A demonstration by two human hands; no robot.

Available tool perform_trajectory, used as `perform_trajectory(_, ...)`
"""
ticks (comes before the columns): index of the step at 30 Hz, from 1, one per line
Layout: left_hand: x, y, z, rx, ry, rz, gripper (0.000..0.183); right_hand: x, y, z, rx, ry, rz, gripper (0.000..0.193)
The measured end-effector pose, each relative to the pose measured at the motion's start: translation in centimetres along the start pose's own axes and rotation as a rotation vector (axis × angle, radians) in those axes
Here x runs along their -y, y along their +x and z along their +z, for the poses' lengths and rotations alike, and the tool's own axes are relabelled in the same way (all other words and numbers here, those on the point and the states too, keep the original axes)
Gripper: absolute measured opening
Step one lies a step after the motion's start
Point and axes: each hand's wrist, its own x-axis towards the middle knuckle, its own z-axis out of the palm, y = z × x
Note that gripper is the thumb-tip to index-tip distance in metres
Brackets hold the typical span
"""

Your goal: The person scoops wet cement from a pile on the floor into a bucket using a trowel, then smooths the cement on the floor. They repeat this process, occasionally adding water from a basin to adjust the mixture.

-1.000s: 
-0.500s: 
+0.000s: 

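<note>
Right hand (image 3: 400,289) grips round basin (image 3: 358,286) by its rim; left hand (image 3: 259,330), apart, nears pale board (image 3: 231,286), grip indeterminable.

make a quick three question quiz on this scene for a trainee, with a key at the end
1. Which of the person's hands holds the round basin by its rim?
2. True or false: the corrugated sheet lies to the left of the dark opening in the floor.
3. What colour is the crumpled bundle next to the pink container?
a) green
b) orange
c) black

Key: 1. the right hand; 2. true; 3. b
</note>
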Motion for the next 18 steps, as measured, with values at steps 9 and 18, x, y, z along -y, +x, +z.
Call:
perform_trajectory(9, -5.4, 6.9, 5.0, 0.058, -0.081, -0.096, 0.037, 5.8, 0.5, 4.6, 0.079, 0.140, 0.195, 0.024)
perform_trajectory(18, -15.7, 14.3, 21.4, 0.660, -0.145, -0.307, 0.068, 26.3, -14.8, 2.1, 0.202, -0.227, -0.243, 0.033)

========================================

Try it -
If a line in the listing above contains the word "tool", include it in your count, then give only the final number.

Result for this exercise -
2